[EXERCISE BRIEF] Show all lines from the records below in which the string "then" is present.

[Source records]
+--
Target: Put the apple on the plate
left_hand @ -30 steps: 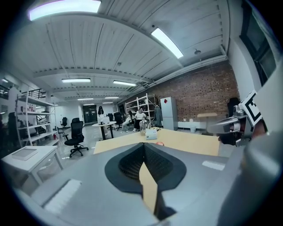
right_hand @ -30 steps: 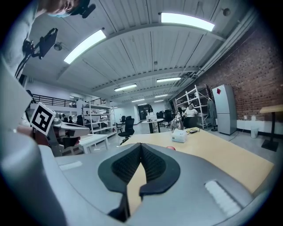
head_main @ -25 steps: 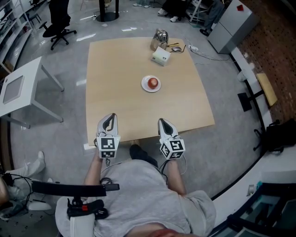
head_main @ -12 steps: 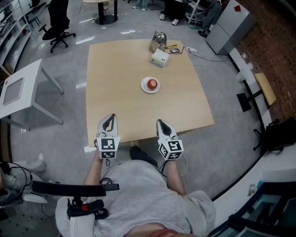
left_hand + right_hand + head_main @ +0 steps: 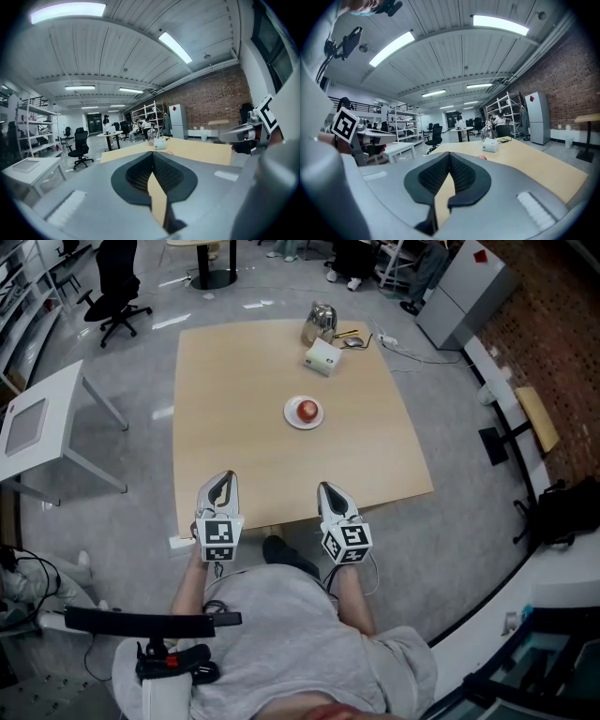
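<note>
The person stands at the near edge of the bench point(image 5: 234, 437) with a tool in each hand, both held low over that edge and pointing across the top. The left tool point(image 5: 222, 480) has its jaws pressed together at the tips with nothing between them. The right tool point(image 5: 332, 489) is just the same: tips closed on each other and empty. The two sit side by side, apart from each other.

Ahead of both tools, well apart from them and a little nearer the right one's line, the apple point(image 5: 307, 410) sits on the small white plate point(image 5: 292, 419) around the middle of the bench. In the right gripper view a sliver of red shows just past the tool's tip.

Farther out beyond the plate, near the far edge, are a white box point(image 5: 323, 356) and a shiny metal pot point(image 5: 320, 321), close together.
</note>
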Demonstrator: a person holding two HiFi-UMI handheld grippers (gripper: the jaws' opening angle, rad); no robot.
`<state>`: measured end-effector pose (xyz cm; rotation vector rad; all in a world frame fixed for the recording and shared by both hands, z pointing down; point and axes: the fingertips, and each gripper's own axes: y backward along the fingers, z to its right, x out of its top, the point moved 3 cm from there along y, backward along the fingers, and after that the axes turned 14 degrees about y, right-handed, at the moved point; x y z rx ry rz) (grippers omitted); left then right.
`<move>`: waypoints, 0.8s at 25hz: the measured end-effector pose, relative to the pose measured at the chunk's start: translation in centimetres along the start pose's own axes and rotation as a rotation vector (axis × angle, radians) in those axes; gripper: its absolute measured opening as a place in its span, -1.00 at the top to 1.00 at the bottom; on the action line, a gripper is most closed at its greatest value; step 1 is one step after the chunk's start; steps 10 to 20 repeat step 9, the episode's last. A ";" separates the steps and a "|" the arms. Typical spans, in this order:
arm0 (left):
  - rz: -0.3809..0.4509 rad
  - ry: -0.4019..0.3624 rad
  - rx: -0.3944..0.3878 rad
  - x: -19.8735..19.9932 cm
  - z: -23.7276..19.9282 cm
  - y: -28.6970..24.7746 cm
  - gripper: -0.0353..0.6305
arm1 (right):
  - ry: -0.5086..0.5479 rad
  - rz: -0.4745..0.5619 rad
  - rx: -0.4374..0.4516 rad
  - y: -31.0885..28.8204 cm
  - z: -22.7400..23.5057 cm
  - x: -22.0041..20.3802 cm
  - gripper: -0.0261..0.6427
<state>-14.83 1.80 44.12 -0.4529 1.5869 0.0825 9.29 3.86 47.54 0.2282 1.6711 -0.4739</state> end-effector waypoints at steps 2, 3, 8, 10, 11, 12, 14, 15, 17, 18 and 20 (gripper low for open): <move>-0.002 -0.001 0.000 0.0 0.0 0.0 0.84 | -0.002 0.000 0.000 -0.1 0.0 0.0 0.91; -0.003 -0.002 0.000 0.0 0.0 0.0 0.84 | -0.003 -0.001 0.000 -0.1 0.0 0.0 0.91; -0.002 -0.001 -0.001 0.2 0.0 0.0 0.84 | -0.003 -0.004 0.003 0.0 0.0 0.1 0.91; -0.001 -0.001 -0.001 0.2 0.1 0.0 0.84 | -0.003 -0.004 0.003 0.0 0.1 0.1 0.91; -0.001 -0.001 -0.001 0.2 0.1 0.0 0.84 | -0.003 -0.004 0.003 0.0 0.1 0.1 0.91; -0.001 -0.001 -0.001 0.2 0.1 0.0 0.84 | -0.003 -0.004 0.003 0.0 0.1 0.1 0.91; -0.001 -0.001 -0.001 0.2 0.1 0.0 0.84 | -0.003 -0.004 0.003 0.0 0.1 0.1 0.91; -0.001 -0.001 -0.001 0.2 0.1 0.0 0.84 | -0.003 -0.004 0.003 0.0 0.1 0.1 0.91; -0.001 -0.001 -0.001 0.2 0.1 0.0 0.84 | -0.003 -0.004 0.003 0.0 0.1 0.1 0.91; -0.001 -0.001 -0.001 0.2 0.1 0.0 0.84 | -0.003 -0.004 0.003 0.0 0.1 0.1 0.91; -0.001 -0.001 -0.001 0.2 0.1 0.0 0.84 | -0.003 -0.004 0.003 0.0 0.1 0.1 0.91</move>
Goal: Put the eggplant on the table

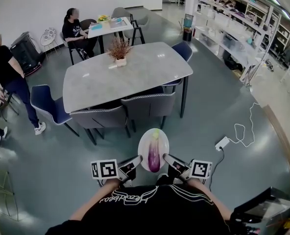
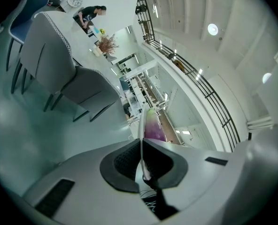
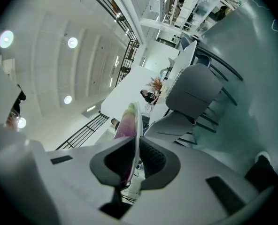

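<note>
One eggplant (image 1: pixel 154 155) lies on one white plate (image 1: pixel 144 148), low in the centre of the head view, well short of the single grey table (image 1: pixel 135 77) above it. It is glossy purple with a pale green tip. Its long axis runs up the frame, green end uppermost. Of the two grippers, the left gripper (image 1: pixel 134 164) and the right gripper (image 1: pixel 171 162) each clench the plate's rim from opposite sides
</note>
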`<move>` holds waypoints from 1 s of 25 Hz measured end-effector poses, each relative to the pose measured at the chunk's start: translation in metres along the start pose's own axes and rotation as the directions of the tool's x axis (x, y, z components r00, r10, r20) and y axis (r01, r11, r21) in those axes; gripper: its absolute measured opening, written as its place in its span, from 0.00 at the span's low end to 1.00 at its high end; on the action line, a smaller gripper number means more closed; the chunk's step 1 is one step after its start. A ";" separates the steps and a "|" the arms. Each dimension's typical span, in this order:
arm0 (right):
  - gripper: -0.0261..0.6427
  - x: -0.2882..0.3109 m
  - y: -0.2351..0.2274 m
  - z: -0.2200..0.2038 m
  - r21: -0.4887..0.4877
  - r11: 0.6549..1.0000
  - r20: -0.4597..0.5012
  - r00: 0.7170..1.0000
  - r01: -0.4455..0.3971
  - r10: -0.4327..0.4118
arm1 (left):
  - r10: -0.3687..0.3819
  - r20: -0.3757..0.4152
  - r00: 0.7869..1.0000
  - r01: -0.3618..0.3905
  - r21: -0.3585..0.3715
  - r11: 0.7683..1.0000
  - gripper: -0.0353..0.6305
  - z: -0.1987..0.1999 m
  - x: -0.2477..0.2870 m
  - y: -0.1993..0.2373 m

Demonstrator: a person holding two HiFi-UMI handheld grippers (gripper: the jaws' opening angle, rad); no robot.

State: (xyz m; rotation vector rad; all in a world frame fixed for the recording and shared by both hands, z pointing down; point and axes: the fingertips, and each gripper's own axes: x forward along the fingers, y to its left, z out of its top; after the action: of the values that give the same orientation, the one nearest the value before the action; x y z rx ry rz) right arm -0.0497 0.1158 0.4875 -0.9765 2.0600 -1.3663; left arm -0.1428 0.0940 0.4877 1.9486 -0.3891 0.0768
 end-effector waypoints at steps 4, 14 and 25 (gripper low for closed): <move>0.10 0.002 -0.008 0.004 0.001 1.000 -0.005 1.000 -0.004 0.004 | 0.004 0.003 1.000 -0.004 -0.007 1.000 0.08 0.002 0.006 0.005; 0.10 0.023 -0.035 0.051 0.033 0.999 -0.015 1.000 -0.007 0.008 | 0.026 0.009 1.000 -0.026 -0.026 0.999 0.08 0.040 0.045 0.019; 0.10 0.075 -0.092 0.164 0.047 0.999 -0.043 0.999 0.013 -0.011 | 0.040 0.022 0.999 -0.038 -0.056 0.998 0.08 0.134 0.136 0.049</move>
State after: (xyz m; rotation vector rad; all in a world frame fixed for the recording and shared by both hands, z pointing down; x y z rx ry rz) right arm 0.0485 -0.0604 0.5085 -0.9489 2.0464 -1.4471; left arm -0.0464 -0.0768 0.5082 1.8888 -0.4406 0.0678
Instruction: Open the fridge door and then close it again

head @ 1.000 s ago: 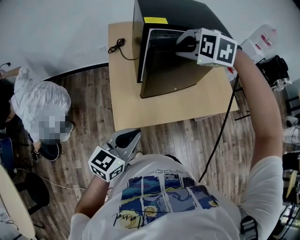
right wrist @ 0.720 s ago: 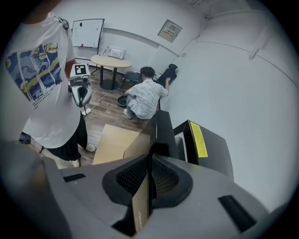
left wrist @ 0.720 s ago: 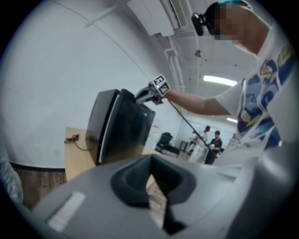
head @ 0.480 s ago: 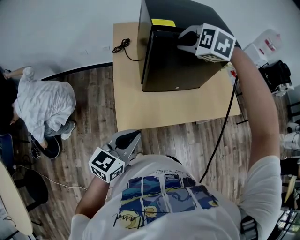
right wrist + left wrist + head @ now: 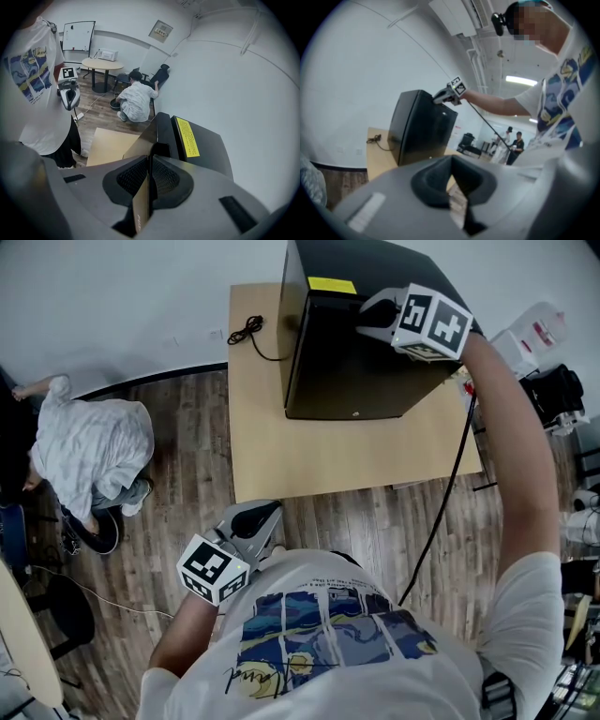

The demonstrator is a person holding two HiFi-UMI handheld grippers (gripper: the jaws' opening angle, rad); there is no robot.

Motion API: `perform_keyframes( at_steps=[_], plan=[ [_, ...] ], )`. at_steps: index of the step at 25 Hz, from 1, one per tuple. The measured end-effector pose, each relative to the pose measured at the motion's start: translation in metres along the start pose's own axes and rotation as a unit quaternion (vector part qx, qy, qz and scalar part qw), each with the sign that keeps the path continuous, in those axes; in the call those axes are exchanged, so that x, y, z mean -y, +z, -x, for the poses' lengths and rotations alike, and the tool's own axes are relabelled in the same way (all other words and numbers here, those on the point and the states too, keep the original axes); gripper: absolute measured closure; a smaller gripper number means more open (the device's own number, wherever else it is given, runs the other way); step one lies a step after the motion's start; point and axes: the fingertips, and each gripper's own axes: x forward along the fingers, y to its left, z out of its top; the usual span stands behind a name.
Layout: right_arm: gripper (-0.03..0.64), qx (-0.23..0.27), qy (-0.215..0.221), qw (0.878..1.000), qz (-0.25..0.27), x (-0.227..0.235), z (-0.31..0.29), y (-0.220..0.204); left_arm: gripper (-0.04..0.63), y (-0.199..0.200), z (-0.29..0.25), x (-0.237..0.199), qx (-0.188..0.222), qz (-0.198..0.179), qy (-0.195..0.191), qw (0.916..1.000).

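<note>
Right gripper (image 5: 364, 322) sits at the top edge of the fridge door (image 5: 352, 371), arm stretched forward; in the right gripper view I read the jaws pressed together on a thin glossy edge of that door, so I log it as clamped on the door; the door itself lies flush with the black fridge (image 5: 375, 263), closed.

Fridge stands at the back of the tan table (image 5: 309, 460), near the white wall; yellow label (image 5: 332, 285) on its top near the front edge; a black cable (image 5: 246, 331) lies coiled on the table just left of it.

Left gripper (image 5: 255, 517) is low, close to the person's shirt front, over the wood floor (image 5: 178, 521); jaws together, nothing between them.

A second person (image 5: 94, 451) crouches on the floor to the left, well apart from the table.
</note>
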Motion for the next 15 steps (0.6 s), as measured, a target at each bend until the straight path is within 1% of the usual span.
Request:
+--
[RESPONSE BELOW]
`<state>`: measured end-effector pose (xyz cm; rotation vector rad; all in a world frame fixed for the recording and shared by both hands, z pointing down; point and axes: the fingertips, and each gripper's own axes: y backward along the fingers, z to its right, x out of its top, the point moved 3 cm from there along y, backward along the fingers, and after that the axes turned 14 degrees about y, right-handed, at the moved point; x y z rx ry rz) (grippers omitted); left then right.
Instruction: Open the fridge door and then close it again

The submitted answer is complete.